He starts off slow, mostly tongue, but Lu Han isn't too impatient yet. It feels good, the slow build, the involuntary little jerks of his hips when Min's tongue presses hard into just the right spot. Then Min takes him in his mouth and that's even better, his lips tight around Lu Han's erection, cheeks hollowing out. One forearm presses him firmly into the mattress, and he's glad of it when Min swallows him down all the way and his whole body shudders. "Fuck," he grinds out, and he swears Min laughs around his cock.

He pulls back, then down again, back and down, and Lu Han thinks if this keeps up he's going to come in an embarrassingly short amount of time. Besides the embarrassment factor, he doesn't want this to be over yet, so when he very nearly can't take anymore, he forces himself to say, "Wait."

Min pulls back immediately and looks up at him. His lips are red and there's something intense in his eyes that makes Lu Han uncomfortable and even more turned on at the same time. "What?" he asks, his voice rough.

"I want...more," Lu Han tells him. "I want..."

Min laughs when he trails off. "Are you sure this isn't your first time? You can say you want to fuck me."

Lu Han's mouth is dry. "I..." he tries again, but no words come out.

"Say it." Min's expression is serious again and it's doing terrible things to Lu Han's stomach. "I want to hear you say it."

"I want to fuck you," Lu Han says, surprised at how easily it comes out now.

Min looks a little surprised too, something flickering over his expression for just a moment before it disappears. "Yeah," he says, moving off of Lu Han's legs. "You can do that."

Lu Han finds the lube more easily than the condoms, slicking up his fingers while Min watches silently.
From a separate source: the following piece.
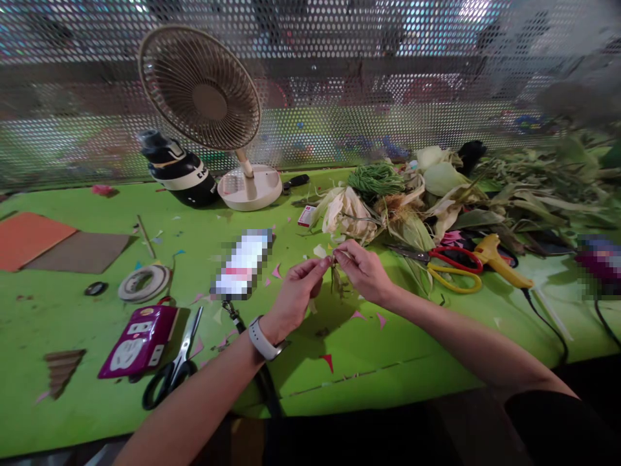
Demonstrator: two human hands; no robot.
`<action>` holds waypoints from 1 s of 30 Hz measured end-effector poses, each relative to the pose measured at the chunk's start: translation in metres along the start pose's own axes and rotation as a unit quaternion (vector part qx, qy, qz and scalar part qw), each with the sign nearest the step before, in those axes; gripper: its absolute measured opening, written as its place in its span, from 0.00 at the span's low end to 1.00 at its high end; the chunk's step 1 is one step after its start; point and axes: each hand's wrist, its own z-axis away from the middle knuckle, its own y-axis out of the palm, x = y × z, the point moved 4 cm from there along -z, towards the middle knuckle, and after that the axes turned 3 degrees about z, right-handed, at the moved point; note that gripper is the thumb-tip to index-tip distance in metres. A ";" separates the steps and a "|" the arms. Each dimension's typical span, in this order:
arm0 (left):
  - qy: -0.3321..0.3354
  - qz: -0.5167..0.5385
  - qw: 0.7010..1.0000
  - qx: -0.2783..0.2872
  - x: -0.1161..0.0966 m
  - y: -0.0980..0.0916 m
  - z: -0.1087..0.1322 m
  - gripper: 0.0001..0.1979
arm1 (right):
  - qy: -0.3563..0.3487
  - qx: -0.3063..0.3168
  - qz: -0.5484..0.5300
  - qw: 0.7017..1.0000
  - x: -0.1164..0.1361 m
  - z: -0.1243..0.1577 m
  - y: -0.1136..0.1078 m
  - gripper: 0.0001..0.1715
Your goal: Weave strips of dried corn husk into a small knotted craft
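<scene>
My left hand (305, 285), with a pale watch band on its wrist, and my right hand (361, 268) meet over the middle of the green table (301, 382). Thumb and fingers of both are pinched together at the tips. Between them is a small husk-like piece (336, 278), thin and brownish green, hanging below the fingertips. The fingers cover much of it, so its full shape is hidden. Just beyond my hands lie pale dried corn husks (352, 217) and a bundle of green string (376, 179).
Red-and-yellow scissors (453, 268) and a yellow glue gun (502, 259) with a cord lie right. On the left are a phone (245, 262), black-handled scissors (177, 362), a tape roll (144, 283) and a purple packet (138, 340). A fan (250, 188) and bottle (182, 171) stand behind.
</scene>
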 end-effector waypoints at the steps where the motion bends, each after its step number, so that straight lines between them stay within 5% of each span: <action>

He's lying back now, but he seems to be waiting for Lu Han to tell him what to do. "Spread your legs," he says as he moves closer. He thinks he'll like it like this, being able to watch Min's expression as he spreads him open.

It doesn't disappoint. He doesn't know how much of Min's reaction is genuine, but he looks damn good, letting out little breathy gasps and then full on moaning once Lu Han gets two fingers deep. He runs a hand into his hair, and with it pulled back off his forehead he suddenly looks he could be, if not twenty-four, then at least a lot closer to it. "Faster," he gasps, and Lu Han's not sure what to make of that, but he doesn't hesitate to oblige.

It's hard to be patient when he's already so turned on, so he's glad when Min says, "Enough."

He pulls away and is contemplating what position will be good when Min gets up on his knees and straddles him again. "What...?" he starts to ask, and Min smirks.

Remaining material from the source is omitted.